Sunday, June 23, 2024

WIN-T: Mobile network backbone for Army’s Network Integration Evaluations

During Network Integration Evaluation, or NIE, 16.1, Warfighter Information Network-Tactical, or WIN-T, the Army’s tactical communications network backbone supported an expanded exercise that included a coalition network, early entry airborne missions, and Army initiatives aimed at providing more expeditionary command posts.

“We are going to be covering some incredible distances, especially with airborne operations, which we couldn’t have covered with standard FM communications,” said Maj. Jeffrey Fulton, communications officer (S6) for the 2nd Brigade Combat Team, or BCT, 1st Armored Division, or 2/1 AD, the main operational unit for the NIEs. “With WIN-T Increment 2, the commander can have communications with the ground forces across the entire footprint of the battlefield. In fact, if he were on the West Coast, he could actually talk to another unit [and exchange data] on the East Coast, if they had the similar equipment.”



Fielded since 2012, WIN-T Increment 2 enables Soldiers down to the company command level to maintain voice, video and data communications while on patrol with connectivity rivaling that found in a stationary command post.

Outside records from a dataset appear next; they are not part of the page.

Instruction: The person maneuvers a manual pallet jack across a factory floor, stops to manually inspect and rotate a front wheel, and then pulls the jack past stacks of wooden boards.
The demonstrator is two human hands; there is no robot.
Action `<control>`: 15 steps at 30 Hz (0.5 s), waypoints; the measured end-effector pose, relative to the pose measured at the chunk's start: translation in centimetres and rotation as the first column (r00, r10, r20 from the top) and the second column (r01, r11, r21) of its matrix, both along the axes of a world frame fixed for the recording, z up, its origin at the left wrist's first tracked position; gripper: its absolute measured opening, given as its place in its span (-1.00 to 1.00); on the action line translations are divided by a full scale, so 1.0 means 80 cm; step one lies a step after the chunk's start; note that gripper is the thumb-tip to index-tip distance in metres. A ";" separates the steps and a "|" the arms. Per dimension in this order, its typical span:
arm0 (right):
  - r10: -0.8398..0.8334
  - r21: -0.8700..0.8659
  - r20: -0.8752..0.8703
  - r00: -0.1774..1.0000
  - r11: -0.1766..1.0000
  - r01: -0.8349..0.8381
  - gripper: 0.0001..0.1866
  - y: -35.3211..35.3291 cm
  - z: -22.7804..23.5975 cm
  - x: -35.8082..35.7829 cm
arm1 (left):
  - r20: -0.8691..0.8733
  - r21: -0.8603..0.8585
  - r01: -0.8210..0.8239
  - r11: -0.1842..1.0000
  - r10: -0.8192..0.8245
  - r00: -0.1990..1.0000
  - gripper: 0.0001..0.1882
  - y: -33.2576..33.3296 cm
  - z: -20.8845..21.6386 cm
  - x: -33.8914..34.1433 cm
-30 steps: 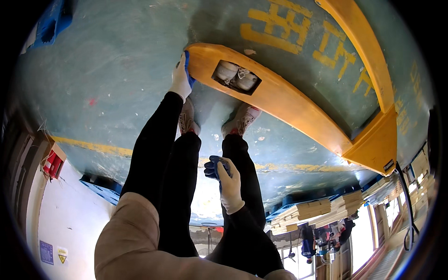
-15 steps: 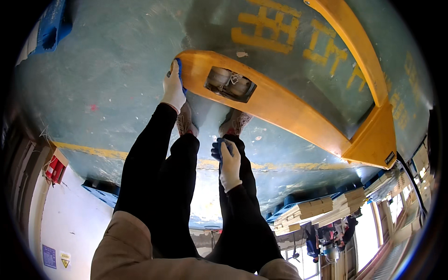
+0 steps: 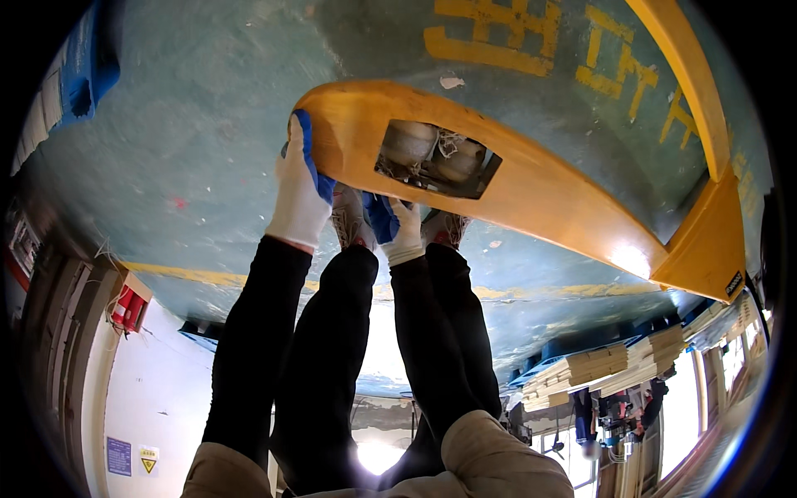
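A yellow pallet jack fork (image 3: 548, 195) stretches across the view, its rounded tip at the left. A pair of pale rollers (image 3: 432, 149) shows in the rectangular opening near that tip. My left hand (image 3: 295, 187), in a white glove with a blue palm, is closed around the tip's left end. Against the fork's near edge, below the opening, is my right hand (image 3: 394, 224) in a matching glove. Its fingers curl in at the edge and are partly hidden by the fork.
My shoes (image 3: 350, 217) stand on the worn green floor just under the fork. The second yellow fork (image 3: 693, 75) curves along the right. A blue pallet (image 3: 87, 75) lies at the far left, and stacked pale boards (image 3: 598, 369) are at lower right. A red box (image 3: 130, 309) is on the left wall.
My right hand has moved up from near my knee to the fork's near edge. My left hand stays on the tip. The fork appears larger, and the view has shifted a little.
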State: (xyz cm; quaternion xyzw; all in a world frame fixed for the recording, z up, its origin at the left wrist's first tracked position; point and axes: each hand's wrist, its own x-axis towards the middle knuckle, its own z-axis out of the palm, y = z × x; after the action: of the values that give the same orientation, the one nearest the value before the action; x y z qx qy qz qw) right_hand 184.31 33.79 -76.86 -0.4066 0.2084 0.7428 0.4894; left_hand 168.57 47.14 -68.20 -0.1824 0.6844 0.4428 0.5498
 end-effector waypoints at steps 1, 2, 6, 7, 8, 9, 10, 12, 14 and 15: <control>0.005 -0.030 -0.063 0.998 1.000 -0.007 -0.52 -0.001 -0.010 0.002 | 0.005 0.010 0.004 1.000 -0.004 1.000 -0.30 0.001 0.008 -0.001; 0.007 -0.057 -0.119 0.993 0.998 -0.014 -0.55 -0.005 -0.024 0.008 | 0.009 0.031 0.016 0.999 -0.016 1.000 -0.30 0.006 0.016 0.001; 0.086 -0.021 0.105 0.991 0.996 -0.084 -0.57 -0.015 -0.047 0.010 | 0.019 0.063 0.021 0.998 -0.022 1.000 -0.31 0.015 0.031 0.007; 0.101 -0.019 0.200 0.974 0.995 -0.099 -0.58 -0.016 -0.047 0.010 | 0.023 0.058 0.014 0.998 -0.015 1.000 -0.31 0.018 0.033 0.008; 0.154 0.067 0.326 0.933 0.980 -0.185 -0.62 -0.014 -0.038 0.004 | 0.005 0.023 0.008 1.000 -0.008 1.000 -0.31 0.017 0.036 0.006; 0.245 0.109 0.629 0.738 0.912 -0.396 -0.65 -0.014 -0.031 -0.003 | -0.011 -0.012 0.001 1.000 -0.001 1.000 -0.31 0.018 0.039 0.005; 0.249 0.073 0.860 0.445 0.804 -0.590 -0.68 -0.014 -0.023 -0.012 | -0.027 -0.047 -0.007 0.999 0.006 1.000 -0.31 0.017 0.041 0.003; 0.170 -0.050 0.980 0.105 0.719 -0.694 -0.73 -0.016 -0.018 -0.020 | -0.012 -0.013 0.023 1.000 -0.024 1.000 -0.30 0.017 0.041 0.006; 0.218 -0.005 0.837 0.502 0.921 -0.390 -0.77 -0.017 -0.015 -0.036 | -0.032 0.003 0.085 0.996 -0.085 0.996 -0.26 0.011 0.032 0.006; 0.117 -0.066 0.573 0.811 0.993 -0.097 -0.78 -0.017 -0.014 -0.042 | -0.065 -0.004 0.128 0.992 -0.128 0.990 -0.23 0.005 0.025 0.003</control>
State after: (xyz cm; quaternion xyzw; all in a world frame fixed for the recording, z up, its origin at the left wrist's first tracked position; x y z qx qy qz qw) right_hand 180.94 32.46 -78.02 -0.6311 0.0399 0.6080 0.4800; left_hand 168.83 47.54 -66.24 -0.1236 0.7122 0.4125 0.5544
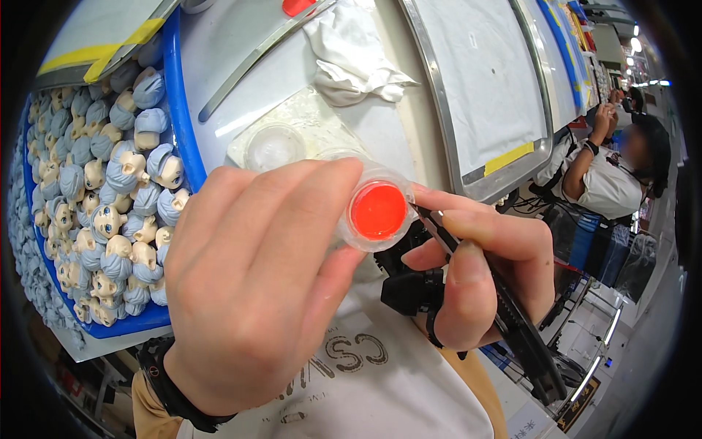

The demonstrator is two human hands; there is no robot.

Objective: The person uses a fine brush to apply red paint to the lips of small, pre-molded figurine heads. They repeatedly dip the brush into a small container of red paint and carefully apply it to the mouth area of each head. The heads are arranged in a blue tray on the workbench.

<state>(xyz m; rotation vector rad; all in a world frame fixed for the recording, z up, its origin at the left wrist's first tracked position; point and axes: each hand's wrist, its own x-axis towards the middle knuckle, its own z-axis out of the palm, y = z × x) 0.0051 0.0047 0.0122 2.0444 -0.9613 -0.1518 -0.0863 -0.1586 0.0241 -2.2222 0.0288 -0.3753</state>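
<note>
Two hands meet near the middle of the view. The left hand (267,256), coming in from eight o'clock, is clamped on a clear cup of red paint (379,211), its fingers on one side of the wall and its thumb below; the cup's open mouth faces the head camera. At four o'clock from the cup, the right hand (504,274) pinches a black cutter-like tool (523,333), whose tip lies at the cup's three o'clock edge; whether it touches cannot be told. The tool's body runs out toward five o'clock.

Just past the left knuckles, at ten o'clock, sits a clear dish (274,148). A metal strip (252,73) slants at eleven, and a crumpled white cloth (355,58) lies at twelve. A narrow lane of pale tabletop (420,143) shows at one o'clock, bounded by the steel edge of a framed tray (448,124). At nine, a blue rim (175,80) borders crowded doll heads (110,219), close beside the left hand.
</note>
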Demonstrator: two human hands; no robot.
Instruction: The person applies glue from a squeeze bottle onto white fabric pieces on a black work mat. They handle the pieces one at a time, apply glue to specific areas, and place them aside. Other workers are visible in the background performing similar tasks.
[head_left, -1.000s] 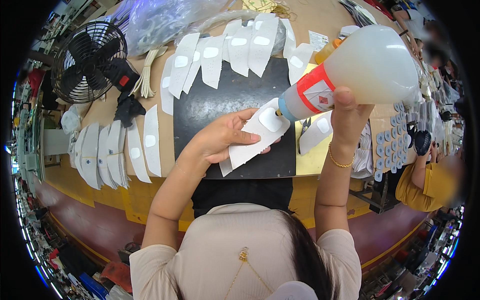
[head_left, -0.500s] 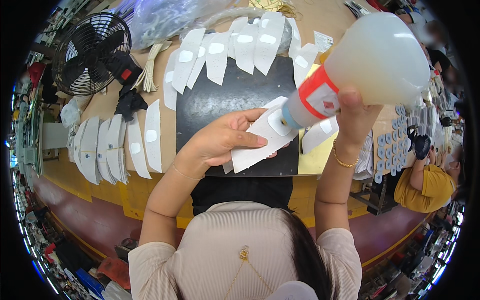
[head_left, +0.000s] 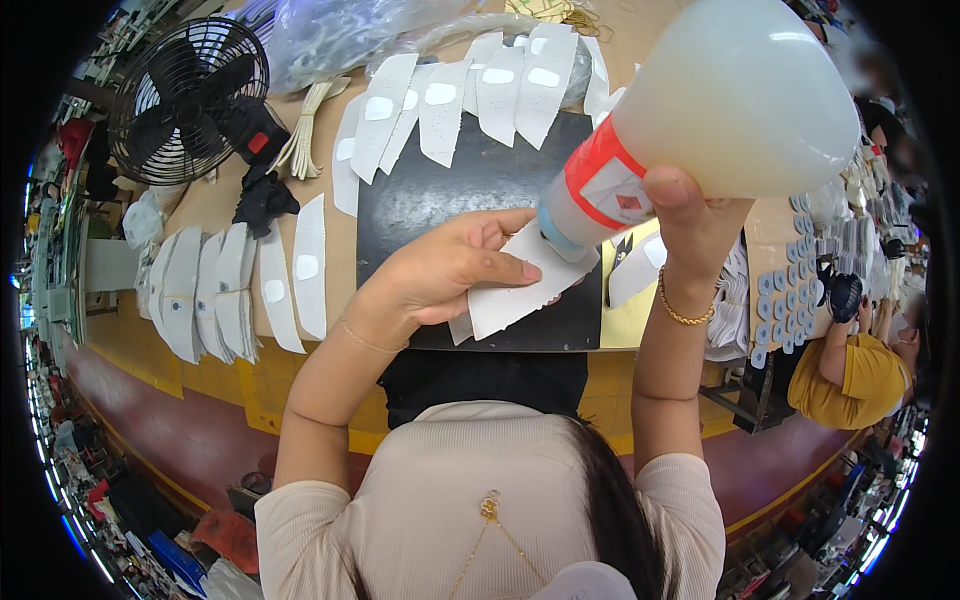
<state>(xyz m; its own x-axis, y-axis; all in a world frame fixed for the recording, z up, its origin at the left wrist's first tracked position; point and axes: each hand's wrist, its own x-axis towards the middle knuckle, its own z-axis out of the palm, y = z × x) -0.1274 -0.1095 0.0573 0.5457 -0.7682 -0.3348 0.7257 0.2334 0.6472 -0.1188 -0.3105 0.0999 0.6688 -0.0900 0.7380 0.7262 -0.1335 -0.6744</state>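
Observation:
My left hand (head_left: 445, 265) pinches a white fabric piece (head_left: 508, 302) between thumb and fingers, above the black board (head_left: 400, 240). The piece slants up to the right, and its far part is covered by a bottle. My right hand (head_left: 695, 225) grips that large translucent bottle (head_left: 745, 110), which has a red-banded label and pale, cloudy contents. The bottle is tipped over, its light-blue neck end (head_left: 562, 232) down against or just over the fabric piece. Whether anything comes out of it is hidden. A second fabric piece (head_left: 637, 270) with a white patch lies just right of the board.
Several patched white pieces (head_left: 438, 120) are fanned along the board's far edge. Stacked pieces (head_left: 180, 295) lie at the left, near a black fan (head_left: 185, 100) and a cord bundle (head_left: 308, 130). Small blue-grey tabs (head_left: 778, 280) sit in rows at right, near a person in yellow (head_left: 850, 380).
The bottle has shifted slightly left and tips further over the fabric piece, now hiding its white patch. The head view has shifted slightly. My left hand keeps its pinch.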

Combat and tactical vehicles integrated with WIN-T Increment 2 provide the satellite and line-of-sight mobile communications and situational awareness that commanders need to lead from anywhere on the battlefield, whether at the Army’s NIEs or in current contingencies such as those in Iraq. Mission command systems integrated into these vehicles, as well as those in stationary command posts, need to connect to the WIN-T network to operate. WIN-T enables these systems to create a real-time common operational picture that can be shared across the joint and coalition battle space, enabling multiple units to fight as a single, well-informed force.

“WIN-T Increment 2 brings a whole suite of services to the commander on the move,” Fulton said “The system enables the commander to reach out and touch his subordinate commanders, to pass products to the staff and to have real time communications with elements that he never would have had prior to this capability.”

WIN-T Increment 2, which received a full rate production decision in May, serves as the backbone network for the Soldier-led NIEs, and will do the same for the Army’s new Army Warfighter Assessments, or AWAs, scheduled to begin next fall. Together these two bi-annual exercises, held on Fort Bliss, Texas, and White Sands Missile Range, New Mexico, will help modernize, develop and refine the broad scope of the Army’s tactical communications network and how it is used during tactical operations.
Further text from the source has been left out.